### Work to be completed
Print every line below exactly. Skip the pictures.

>>>

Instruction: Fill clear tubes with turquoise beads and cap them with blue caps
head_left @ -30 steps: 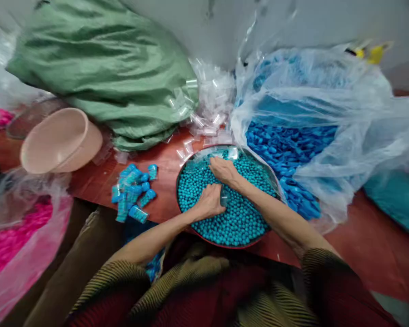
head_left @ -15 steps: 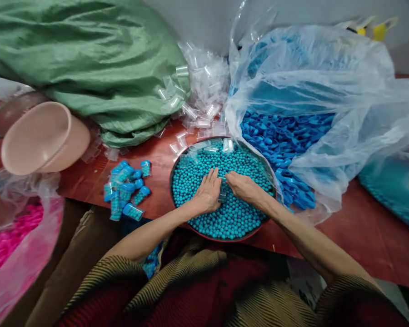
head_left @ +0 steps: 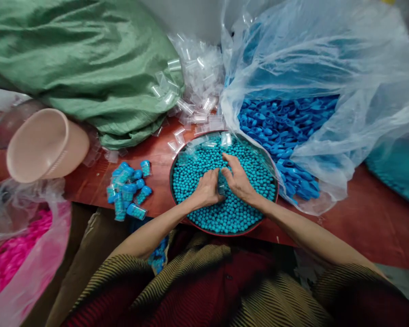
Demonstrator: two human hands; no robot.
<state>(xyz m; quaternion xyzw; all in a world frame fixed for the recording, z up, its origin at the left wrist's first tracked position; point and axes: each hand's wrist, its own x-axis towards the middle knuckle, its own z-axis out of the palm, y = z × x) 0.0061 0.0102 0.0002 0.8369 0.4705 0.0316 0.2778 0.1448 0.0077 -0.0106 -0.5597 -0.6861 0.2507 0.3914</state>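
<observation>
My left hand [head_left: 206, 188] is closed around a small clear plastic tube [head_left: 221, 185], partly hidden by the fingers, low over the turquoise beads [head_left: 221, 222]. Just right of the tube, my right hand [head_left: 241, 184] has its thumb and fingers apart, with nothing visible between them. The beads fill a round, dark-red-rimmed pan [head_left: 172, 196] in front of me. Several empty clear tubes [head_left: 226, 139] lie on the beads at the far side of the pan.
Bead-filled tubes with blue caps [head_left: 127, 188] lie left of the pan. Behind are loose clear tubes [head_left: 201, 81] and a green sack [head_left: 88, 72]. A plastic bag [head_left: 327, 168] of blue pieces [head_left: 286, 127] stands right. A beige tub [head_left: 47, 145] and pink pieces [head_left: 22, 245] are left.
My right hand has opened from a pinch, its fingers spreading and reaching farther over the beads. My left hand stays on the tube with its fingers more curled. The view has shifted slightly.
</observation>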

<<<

### Task response
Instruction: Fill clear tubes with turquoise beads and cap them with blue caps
head_left @ -30 steps: 
head_left @ -15 steps: 
head_left @ +0 steps: 
Demonstrator: two human hands; no robot.
<state>(xyz m; quaternion xyzw; all in a world frame fixed for the recording, z up, its origin at the left wrist's first tracked position; point and axes: each hand's wrist, its own x-axis towards the middle knuckle, its own z-axis out of the palm, y = z × x) 0.0061 0.0102 0.0002 0.8369 0.4705 0.0316 0.2778 0.1448 0.0077 -0.0106 -0.5597 -0.6861 0.2507 0.3914</state>
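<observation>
My left hand [head_left: 206, 188] is closed around a small clear plastic tube [head_left: 221, 185], partly hidden by the fingers, low over the turquoise beads [head_left: 221, 222]. Just right of the tube, my right hand [head_left: 241, 184] has its thumb and fingers apart, with nothing visible between them. The beads fill a round, dark-red-rimmed pan [head_left: 172, 196] in front of me. Several empty clear tubes [head_left: 226, 139] lie on the beads at the far side of the pan.
Bead-filled tubes with blue caps [head_left: 127, 188] lie left of the pan. Behind are loose clear tubes [head_left: 201, 81] and a green sack [head_left: 88, 72]. A plastic bag [head_left: 327, 168] of blue pieces [head_left: 286, 127] stands right. A beige tub [head_left: 47, 145] and pink pieces [head_left: 22, 245] are left.
My right hand has opened from a pinch, its fingers spreading and reaching farther over the beads. My left hand stays on the tube with its fingers more curled. The view has shifted slightly.
</observation>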

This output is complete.